_What this task involves_
Would you return the lines between the one holding "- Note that" and the one holding "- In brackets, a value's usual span", inclusive, and only those, exactly as they stand in the listing below?

_Supplied material_
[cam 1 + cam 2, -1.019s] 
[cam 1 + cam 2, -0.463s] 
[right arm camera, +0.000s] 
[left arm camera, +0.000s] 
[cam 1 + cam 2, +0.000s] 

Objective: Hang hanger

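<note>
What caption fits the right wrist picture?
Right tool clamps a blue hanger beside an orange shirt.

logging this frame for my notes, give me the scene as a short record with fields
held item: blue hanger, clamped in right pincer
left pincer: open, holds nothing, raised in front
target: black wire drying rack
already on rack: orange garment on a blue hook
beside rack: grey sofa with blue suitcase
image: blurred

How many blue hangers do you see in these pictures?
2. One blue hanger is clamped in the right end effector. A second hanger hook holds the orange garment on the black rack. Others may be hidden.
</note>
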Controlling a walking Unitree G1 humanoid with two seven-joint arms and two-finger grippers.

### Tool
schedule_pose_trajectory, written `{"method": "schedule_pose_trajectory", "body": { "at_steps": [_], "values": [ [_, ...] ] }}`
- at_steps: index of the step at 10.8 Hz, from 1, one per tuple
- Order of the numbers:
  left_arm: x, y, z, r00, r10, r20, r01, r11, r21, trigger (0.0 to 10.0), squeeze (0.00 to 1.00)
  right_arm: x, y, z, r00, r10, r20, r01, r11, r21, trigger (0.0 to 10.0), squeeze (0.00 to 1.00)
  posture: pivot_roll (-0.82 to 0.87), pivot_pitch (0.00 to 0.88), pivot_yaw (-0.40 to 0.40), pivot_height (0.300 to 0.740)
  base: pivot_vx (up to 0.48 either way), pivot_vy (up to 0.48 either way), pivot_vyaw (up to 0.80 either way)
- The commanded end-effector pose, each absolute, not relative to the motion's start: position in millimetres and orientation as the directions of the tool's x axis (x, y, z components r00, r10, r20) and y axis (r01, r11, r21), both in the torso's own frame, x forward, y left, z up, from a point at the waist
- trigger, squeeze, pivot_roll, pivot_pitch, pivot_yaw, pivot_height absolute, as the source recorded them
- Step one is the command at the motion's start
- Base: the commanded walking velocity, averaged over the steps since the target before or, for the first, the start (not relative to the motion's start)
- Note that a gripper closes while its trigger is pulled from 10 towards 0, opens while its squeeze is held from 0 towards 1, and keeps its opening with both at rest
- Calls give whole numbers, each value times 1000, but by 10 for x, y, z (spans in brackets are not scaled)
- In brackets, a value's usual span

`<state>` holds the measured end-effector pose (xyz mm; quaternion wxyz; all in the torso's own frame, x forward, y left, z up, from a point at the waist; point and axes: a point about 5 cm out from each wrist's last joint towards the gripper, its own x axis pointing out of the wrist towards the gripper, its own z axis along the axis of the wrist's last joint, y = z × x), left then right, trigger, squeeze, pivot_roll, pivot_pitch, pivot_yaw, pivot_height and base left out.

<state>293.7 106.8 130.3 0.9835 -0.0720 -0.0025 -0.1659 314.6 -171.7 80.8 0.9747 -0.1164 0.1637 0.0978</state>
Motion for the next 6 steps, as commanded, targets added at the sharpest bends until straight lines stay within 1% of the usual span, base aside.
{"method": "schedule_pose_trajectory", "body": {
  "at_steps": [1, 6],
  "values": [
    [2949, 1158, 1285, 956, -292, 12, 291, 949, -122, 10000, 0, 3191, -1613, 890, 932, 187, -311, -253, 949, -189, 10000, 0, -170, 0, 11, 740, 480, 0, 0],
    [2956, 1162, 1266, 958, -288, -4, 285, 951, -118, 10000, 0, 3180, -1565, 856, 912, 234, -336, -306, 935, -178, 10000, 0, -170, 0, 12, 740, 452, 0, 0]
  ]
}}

_Output_
- Note that a gripper closes while its trigger is pulled from 10 towards 0, opens while its squeeze is held from 0 towards 1, and keeps its opening with both at rest
- Calls give whole numbers, each value times 1000, but by 10 for x, y, z (spans in brackets are not scaled)
- In brackets, a value's usual span

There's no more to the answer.